=== HOW TO COMPLETE THIS TASK ===
Transcribe only the lines between the first line of the records and the line containing "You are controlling", inclusive, exactly as written.

[Records from a dataset]

━━━━━━━━━━━━━━━━━━━━━━━━━━━━━━

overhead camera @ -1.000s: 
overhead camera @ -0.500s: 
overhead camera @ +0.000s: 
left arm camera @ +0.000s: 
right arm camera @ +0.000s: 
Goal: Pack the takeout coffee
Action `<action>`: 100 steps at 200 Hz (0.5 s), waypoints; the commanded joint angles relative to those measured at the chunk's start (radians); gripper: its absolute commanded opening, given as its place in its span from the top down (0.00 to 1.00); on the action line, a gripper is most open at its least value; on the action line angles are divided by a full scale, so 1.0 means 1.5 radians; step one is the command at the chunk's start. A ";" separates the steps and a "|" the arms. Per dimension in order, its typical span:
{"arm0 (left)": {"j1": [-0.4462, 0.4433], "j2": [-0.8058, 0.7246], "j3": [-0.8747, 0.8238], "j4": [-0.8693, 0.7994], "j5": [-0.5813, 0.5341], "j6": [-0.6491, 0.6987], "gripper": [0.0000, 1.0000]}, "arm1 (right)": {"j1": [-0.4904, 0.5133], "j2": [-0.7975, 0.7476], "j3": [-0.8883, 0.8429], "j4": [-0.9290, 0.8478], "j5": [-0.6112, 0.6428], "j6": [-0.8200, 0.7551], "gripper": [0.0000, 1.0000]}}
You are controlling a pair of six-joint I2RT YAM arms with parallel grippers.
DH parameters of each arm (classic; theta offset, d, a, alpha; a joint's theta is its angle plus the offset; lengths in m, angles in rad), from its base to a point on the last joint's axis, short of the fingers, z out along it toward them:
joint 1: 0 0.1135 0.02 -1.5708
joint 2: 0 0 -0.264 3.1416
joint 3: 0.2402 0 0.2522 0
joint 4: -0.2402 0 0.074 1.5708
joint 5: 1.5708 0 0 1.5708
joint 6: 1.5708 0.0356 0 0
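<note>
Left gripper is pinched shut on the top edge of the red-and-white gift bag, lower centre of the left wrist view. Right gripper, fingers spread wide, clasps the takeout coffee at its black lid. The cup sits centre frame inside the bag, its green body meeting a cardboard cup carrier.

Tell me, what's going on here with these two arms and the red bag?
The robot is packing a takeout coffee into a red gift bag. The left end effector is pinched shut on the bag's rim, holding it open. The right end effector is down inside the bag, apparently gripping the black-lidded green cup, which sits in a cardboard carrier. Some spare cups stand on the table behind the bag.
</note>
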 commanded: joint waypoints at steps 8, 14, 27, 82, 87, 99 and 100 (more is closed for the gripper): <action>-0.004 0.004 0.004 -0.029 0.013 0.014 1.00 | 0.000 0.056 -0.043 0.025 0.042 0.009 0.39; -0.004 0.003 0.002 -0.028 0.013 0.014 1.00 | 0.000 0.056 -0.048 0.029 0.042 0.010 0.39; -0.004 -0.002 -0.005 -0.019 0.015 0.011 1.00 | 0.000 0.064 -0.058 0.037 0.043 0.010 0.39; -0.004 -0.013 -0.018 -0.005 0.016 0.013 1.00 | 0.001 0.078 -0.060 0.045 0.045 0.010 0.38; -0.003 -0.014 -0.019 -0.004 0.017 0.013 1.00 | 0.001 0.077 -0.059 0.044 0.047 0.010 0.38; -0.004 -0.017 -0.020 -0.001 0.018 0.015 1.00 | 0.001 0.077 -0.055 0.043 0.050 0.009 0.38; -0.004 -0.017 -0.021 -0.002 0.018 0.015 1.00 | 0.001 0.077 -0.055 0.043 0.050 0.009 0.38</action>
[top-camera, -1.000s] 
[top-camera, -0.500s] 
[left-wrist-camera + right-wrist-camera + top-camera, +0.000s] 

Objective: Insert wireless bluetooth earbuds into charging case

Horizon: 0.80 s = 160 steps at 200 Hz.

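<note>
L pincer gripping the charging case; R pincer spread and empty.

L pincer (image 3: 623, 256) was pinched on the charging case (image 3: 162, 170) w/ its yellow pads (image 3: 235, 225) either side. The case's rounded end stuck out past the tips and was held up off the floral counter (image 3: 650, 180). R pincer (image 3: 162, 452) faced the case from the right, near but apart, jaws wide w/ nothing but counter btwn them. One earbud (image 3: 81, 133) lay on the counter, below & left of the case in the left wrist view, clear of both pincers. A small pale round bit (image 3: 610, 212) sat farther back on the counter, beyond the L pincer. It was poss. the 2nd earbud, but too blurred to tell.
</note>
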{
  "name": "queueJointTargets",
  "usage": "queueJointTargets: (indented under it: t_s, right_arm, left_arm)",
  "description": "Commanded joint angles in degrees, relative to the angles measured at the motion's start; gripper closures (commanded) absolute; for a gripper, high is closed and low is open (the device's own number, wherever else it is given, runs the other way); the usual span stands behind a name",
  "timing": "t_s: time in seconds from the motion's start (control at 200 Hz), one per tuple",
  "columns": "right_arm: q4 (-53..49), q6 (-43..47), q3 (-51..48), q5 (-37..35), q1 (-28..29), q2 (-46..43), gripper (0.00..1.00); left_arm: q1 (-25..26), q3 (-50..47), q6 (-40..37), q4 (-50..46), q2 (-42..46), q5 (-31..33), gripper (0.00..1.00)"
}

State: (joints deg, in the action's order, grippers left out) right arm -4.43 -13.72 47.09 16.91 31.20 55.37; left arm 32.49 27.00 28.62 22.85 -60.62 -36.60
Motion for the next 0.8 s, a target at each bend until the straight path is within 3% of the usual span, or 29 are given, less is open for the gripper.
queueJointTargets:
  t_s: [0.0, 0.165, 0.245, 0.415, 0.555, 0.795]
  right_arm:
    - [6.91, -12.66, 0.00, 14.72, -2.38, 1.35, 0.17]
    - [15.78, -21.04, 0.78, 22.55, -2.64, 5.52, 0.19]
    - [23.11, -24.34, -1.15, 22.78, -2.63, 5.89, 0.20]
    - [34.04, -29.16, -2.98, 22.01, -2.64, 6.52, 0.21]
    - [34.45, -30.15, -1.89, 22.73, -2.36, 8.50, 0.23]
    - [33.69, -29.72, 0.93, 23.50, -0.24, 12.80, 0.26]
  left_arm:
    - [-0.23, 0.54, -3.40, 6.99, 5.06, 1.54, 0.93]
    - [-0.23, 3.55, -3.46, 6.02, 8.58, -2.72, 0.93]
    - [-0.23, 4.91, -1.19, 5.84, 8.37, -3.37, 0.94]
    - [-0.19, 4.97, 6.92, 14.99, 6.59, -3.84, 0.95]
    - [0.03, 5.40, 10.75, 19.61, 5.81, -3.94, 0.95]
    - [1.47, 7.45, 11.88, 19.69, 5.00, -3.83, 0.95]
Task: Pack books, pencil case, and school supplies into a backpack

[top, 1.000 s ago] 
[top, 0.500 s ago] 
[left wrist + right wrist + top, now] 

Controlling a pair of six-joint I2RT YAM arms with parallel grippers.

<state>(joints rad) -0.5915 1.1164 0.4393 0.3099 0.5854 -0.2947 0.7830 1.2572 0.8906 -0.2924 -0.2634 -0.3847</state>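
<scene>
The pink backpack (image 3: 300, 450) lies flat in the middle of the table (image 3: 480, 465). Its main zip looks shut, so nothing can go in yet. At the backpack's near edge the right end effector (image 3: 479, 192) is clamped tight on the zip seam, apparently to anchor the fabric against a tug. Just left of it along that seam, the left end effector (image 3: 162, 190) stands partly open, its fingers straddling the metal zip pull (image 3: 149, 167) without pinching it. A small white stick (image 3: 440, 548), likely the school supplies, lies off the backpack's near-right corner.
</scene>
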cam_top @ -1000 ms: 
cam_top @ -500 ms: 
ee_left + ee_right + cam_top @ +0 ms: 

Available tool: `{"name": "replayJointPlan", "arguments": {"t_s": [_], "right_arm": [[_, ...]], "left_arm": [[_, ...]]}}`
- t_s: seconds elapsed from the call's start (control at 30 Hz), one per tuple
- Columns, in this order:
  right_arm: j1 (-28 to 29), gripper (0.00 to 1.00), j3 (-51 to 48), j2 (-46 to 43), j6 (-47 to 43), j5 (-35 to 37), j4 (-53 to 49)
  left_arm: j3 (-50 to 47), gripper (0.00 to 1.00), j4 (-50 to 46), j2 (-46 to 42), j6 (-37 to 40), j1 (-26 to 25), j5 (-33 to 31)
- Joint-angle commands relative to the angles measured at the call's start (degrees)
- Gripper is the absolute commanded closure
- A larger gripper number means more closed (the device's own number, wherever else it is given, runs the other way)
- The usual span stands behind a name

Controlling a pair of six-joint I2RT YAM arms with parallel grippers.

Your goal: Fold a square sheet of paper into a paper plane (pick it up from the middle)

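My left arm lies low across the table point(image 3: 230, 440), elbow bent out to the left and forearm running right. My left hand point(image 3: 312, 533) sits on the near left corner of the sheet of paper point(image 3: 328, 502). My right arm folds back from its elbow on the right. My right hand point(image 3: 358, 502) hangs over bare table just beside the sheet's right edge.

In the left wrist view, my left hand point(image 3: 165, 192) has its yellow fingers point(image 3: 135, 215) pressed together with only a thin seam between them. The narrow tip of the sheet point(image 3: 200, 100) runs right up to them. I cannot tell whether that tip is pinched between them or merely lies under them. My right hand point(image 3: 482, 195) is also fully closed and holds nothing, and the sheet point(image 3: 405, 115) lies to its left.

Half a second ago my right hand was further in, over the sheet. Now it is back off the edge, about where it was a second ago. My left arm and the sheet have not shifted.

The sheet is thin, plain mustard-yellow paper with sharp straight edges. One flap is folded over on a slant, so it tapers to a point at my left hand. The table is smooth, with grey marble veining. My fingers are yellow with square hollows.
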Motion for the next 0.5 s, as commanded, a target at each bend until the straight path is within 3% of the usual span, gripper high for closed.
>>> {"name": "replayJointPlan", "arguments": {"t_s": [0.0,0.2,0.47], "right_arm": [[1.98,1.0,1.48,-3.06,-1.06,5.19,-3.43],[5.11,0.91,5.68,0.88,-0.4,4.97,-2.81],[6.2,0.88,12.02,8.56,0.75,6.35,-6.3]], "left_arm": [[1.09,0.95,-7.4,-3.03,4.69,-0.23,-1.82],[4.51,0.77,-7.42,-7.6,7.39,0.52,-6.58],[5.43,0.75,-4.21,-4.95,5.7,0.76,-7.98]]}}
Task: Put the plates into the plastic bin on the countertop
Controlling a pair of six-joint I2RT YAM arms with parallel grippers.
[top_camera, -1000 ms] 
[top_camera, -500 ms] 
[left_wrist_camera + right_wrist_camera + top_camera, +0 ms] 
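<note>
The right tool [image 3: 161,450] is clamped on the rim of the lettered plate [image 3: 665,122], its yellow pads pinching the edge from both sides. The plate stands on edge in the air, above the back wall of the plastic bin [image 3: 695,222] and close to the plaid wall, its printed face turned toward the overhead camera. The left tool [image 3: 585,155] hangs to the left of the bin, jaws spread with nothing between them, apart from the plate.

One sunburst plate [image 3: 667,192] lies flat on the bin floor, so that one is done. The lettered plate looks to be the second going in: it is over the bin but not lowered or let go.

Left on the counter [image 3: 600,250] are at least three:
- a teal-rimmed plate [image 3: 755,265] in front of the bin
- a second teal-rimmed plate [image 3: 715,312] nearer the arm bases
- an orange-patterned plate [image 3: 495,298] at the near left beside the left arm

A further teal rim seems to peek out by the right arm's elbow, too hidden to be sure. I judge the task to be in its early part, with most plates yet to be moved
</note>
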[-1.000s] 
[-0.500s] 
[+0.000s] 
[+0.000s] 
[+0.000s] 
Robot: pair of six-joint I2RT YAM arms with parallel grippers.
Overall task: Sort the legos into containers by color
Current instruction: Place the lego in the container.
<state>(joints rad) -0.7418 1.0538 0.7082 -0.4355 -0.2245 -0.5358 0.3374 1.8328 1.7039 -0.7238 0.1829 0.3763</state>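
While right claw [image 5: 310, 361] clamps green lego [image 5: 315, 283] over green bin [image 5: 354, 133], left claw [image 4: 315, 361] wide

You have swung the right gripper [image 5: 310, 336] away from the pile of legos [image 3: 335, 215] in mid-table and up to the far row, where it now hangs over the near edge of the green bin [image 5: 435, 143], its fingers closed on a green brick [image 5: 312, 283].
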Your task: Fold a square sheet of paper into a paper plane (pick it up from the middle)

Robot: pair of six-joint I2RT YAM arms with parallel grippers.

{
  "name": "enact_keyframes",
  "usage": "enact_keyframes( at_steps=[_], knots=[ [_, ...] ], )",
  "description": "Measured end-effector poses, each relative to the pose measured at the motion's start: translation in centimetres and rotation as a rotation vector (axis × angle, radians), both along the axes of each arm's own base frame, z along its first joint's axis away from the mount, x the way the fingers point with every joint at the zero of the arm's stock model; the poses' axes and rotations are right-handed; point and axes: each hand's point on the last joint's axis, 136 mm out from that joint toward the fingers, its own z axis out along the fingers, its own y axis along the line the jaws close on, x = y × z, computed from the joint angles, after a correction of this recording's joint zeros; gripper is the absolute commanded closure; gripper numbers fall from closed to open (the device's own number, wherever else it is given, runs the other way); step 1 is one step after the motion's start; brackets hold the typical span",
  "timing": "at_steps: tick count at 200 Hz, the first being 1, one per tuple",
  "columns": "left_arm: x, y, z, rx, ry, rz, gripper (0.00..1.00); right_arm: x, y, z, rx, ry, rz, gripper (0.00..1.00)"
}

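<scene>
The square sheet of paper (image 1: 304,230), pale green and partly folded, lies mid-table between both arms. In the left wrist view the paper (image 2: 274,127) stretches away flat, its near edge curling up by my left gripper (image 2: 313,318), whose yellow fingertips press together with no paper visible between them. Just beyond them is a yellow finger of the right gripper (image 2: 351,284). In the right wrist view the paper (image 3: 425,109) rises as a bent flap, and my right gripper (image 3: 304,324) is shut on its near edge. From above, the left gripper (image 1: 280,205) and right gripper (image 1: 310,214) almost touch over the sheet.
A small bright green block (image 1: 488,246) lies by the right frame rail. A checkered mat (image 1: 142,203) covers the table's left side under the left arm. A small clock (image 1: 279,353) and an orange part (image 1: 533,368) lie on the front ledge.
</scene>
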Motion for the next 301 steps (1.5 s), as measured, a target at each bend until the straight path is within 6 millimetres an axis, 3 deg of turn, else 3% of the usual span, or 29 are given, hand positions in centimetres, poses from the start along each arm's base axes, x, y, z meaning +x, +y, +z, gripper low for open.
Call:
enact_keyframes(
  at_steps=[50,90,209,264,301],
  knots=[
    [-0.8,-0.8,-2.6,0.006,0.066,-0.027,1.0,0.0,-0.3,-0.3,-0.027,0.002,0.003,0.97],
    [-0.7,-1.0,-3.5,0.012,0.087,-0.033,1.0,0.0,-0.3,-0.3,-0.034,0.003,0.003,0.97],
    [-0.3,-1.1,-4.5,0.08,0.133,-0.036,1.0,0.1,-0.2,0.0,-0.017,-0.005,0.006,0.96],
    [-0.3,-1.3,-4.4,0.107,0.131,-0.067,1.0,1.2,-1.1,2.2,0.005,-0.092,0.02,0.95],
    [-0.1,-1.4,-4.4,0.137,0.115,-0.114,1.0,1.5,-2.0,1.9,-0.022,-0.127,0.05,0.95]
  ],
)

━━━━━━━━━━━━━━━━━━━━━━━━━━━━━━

=== ANSWER SPACE ===
overhead camera @ -1.000s: 
overhead camera @ -0.500s: 
overhead camera @ +0.000s: 
left arm camera @ +0.000s: 
right arm camera @ +0.000s: 
Goal: Pack the takeout coffee
Action `<action>`: 100 steps at 200 Hz (0.5 s), waypoints; the commanded joint angles relative to those measured at the chunk's start (radians); gripper: its absolute commanded opening, given as its place in its span from the top down (0.00 to 1.00); on the action line, a gripper is most open at its least value; on the action line angles are divided by a full scale, so 1.0 means 1.5 radians; step one is the command at the chunk's start. A ";" separates the steps and a "|" the arms. Per dimension in order, its typical span:
{"arm0 (left)": {"j1": [-0.4462, 0.4433], "j2": [-0.8058, 0.7246], "j3": [-0.8747, 0.8238], "j4": [-0.8693, 0.7994], "j5": [-0.5813, 0.5341], "j6": [-0.6491, 0.6987], "gripper": [0.0000, 1.0000]}, "arm1 (right)": {"j1": [-0.4904, 0.5133], "j2": [-0.7975, 0.7476], "j3": [-0.8883, 0.8429], "j4": [-0.9290, 0.8478], "j5": [-0.6112, 0.6428], "j6": [-0.8200, 0.7551], "gripper": [0.0000, 1.0000]}}
You are controlling a pair of six-joint I2RT YAM arms with parallel grippers.

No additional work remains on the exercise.